With the recently concluded Champions Trophy, England ended a very good and commendable cricketing season. And to cap it all of, a victory in the upcoming Ashes series against their arch-rivals will surely help them cement their recent dominance in world cricket.
Speaking of Champions Trophy, this is perhaps the first time we got to witness a world cricket tournament without the presence of the minnows in almost 5-6 years. Whether the intention of the ICC was to have only top notch cricket being played or whether they could not fit in a qualifier and a couple of extra matches in the schedule, the minnows have always played a major role in world cricket.

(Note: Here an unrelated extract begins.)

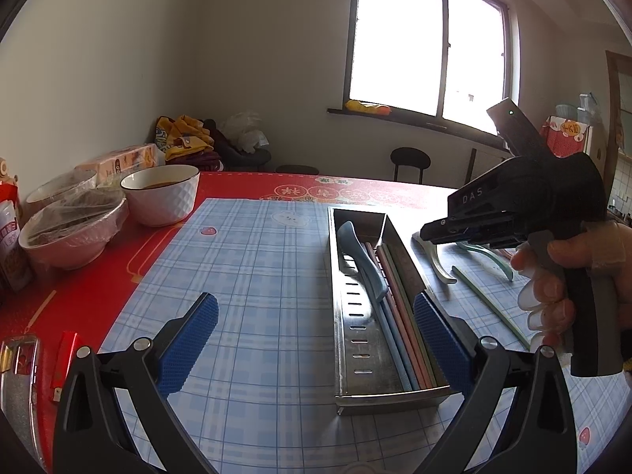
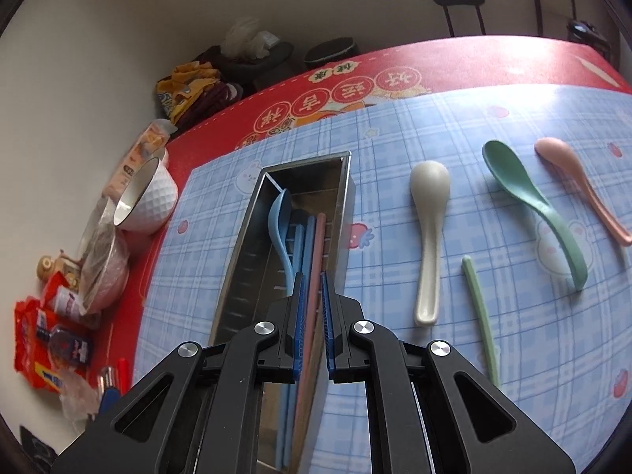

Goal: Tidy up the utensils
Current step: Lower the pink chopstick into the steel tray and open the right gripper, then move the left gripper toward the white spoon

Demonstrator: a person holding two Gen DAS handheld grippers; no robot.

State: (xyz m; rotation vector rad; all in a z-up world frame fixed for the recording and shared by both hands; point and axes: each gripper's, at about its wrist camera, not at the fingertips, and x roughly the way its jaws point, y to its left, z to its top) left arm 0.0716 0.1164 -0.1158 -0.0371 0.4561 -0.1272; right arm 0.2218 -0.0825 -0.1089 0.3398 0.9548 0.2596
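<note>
A long metal tray (image 1: pixel 335 276) (image 2: pixel 245 237) lies on the blue checked mat. It holds a blue spoon (image 1: pixel 363 260) (image 2: pixel 278 221) and several chopsticks (image 1: pixel 399 316), blue, pink and green. My right gripper (image 2: pixel 312 280) hovers over the tray's near end, open by a narrow gap. A pink chopstick (image 2: pixel 318 252) shows through the gap, lying in the tray untouched. Right of the tray lie a white spoon (image 2: pixel 428 237), a green chopstick (image 2: pixel 480 316), a green spoon (image 2: pixel 533 205) and a pink spoon (image 2: pixel 580 185). My left gripper (image 1: pixel 316 335) is wide open and holds nothing.
A white patterned bowl (image 1: pixel 160 193) and film-covered bowls (image 1: pixel 75 229) stand on the red cloth at the left. Snack packets (image 2: pixel 35 347) crowd the near left corner. A person's hand (image 1: pixel 553 276) grips the right tool's handle. A black stool (image 1: pixel 409 158) stands beyond the table.
</note>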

From leaking runs in abundance to beating the bigwigs or losing by unimaginable margins to bringing a dash of colour into tournaments (read Kenya and Holland), the minnows have enthralled us all for sure.
Looking at the best among the minnows, we have Ireland, a side which can give even the best in the business a run for their money. I have always personally enjoyed watching Ireland play specifically for two reasons. The first one being Dave Langford Smith’s ‘Furret dance’ and the next one being Eoin Morgan’s classy batting. It is however ironic that the latter can’t be witnessed anymore in their colours because he has been ‘promoted’ up the order to play for England.

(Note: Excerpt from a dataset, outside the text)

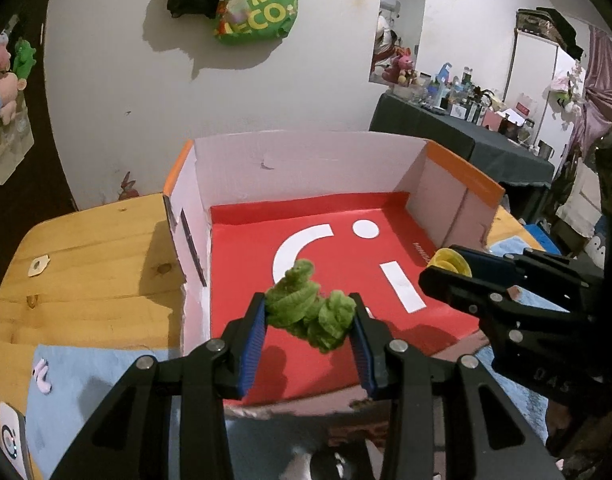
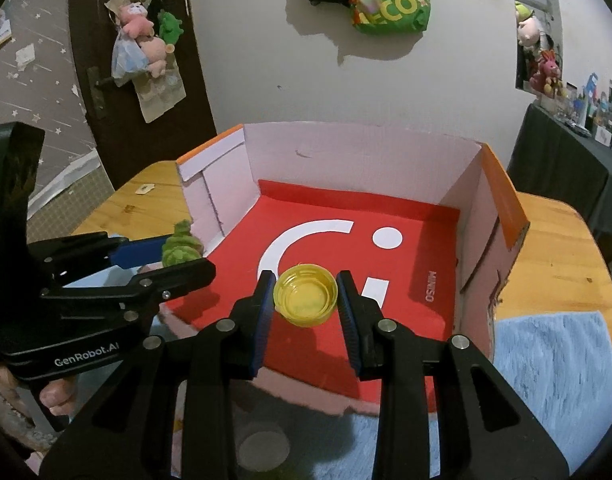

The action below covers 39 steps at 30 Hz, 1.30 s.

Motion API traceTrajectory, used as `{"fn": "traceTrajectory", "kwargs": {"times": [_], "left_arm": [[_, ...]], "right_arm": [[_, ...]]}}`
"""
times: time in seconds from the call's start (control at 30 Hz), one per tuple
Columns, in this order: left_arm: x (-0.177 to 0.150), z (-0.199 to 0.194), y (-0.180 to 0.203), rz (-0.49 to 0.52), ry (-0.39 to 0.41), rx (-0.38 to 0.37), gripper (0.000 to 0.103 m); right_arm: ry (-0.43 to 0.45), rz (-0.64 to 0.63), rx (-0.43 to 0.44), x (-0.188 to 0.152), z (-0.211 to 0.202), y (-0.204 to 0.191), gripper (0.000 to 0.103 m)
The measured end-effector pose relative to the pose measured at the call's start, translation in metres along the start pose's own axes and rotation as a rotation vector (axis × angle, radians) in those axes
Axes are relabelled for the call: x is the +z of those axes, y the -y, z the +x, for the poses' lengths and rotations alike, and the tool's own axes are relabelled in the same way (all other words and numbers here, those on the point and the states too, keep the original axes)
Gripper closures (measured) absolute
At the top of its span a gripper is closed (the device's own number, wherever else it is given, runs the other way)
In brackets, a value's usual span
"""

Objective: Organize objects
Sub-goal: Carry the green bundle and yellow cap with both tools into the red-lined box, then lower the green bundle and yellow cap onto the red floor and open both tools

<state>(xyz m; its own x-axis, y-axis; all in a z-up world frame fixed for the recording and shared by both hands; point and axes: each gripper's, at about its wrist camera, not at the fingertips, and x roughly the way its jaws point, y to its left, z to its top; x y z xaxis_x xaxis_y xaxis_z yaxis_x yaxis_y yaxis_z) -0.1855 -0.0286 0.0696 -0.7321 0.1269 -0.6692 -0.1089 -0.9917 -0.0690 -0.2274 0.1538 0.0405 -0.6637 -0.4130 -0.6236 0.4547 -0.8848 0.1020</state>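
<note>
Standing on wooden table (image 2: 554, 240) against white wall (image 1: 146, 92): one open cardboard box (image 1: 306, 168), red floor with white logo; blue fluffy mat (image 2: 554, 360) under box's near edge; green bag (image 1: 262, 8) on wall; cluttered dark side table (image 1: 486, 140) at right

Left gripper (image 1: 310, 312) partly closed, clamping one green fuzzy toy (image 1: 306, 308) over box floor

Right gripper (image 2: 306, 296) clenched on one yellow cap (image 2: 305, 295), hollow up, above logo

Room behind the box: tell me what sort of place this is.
Probably a lived-in home room. Plush toys hang on a dark door, a green shopping bag hangs on the white wall, and a cluttered side table holds bottles and boxes.
</note>
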Motion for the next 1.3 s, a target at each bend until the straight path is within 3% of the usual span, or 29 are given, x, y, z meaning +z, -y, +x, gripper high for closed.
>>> {"fn": "traceTrajectory", "kwargs": {"times": [0.4, 1.3], "left_arm": [[0.013, 0.039, -0.014, -0.012, -0.072, 0.000, 0.062], [0.026, 0.085, -0.023, -0.057, -0.157, -0.029, 0.062]], "right_arm": [[-0.051, -0.003, -0.031, 0.006, 0.030, 0.010, 0.073], [-0.158, 0.071, -0.003, 0.008, 0.073, 0.032, 0.073]]}}
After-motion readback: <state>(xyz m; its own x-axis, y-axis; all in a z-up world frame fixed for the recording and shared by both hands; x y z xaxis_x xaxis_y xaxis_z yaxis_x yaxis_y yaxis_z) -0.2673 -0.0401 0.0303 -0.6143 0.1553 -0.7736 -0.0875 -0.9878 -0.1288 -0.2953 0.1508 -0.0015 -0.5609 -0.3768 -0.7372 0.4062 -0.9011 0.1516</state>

Just one player would hardly make a difference to a side you may say, but arguing from the same perspective, England without a Cook or a Trott are certainly a ‘different’ side, aren’t they? I wonder how England fail to realise that the colonial era is all but over. With a great stock of homegrown players, they still bank on whatever little talent that these minnows produce and cut all competition even before it actually evolves.
The Poms will certainly say that they exchanged Ed Joyce for the latter. Perhaps the only similarity is that both of them are southpaws. When you compare their performances over the years, you will know how England made a lot more from this deal than Ireland ever will.
There were also talks during recent tournaments that England are also looking to land the 6ft 7 Irish fast bowler Boyd Rankin. Rankin has been spearheading the Irish attack with the old war horse Trent Johnston for quite some time now and his departure certainly would be a big blow for them.
Adding to their ‘to-do’ or ‘to-poach’ list of players are also Ireland’s top performers in recent times, Kevin O’Brien and George Dockrell. Both of whom were instrumental in their win against the mighty English in the 2011 World Cup. With Dockrell well established at Somerset, you know what’s coming.
England have already been the butt of a lot of jokes mocking the South African connection in their locker room. With hardly a handful of pure Englishmen in their team, England are putting their erstwhile colonial dominance and current multiculturalism to good use for potential talent.
It’s about time countries like Ireland stop acting as manufacturers to the bigger cricketing nations. The ICC has to look into these aspects rather than debate about DRS for the next decade.
As for England, they need to find more Athertons, Goughs and Flintoffs rather then the Patels, Pietersens and Morgans. When a country celebrates the win of a Scot like its own (Murray) , you know what they’re hinting at.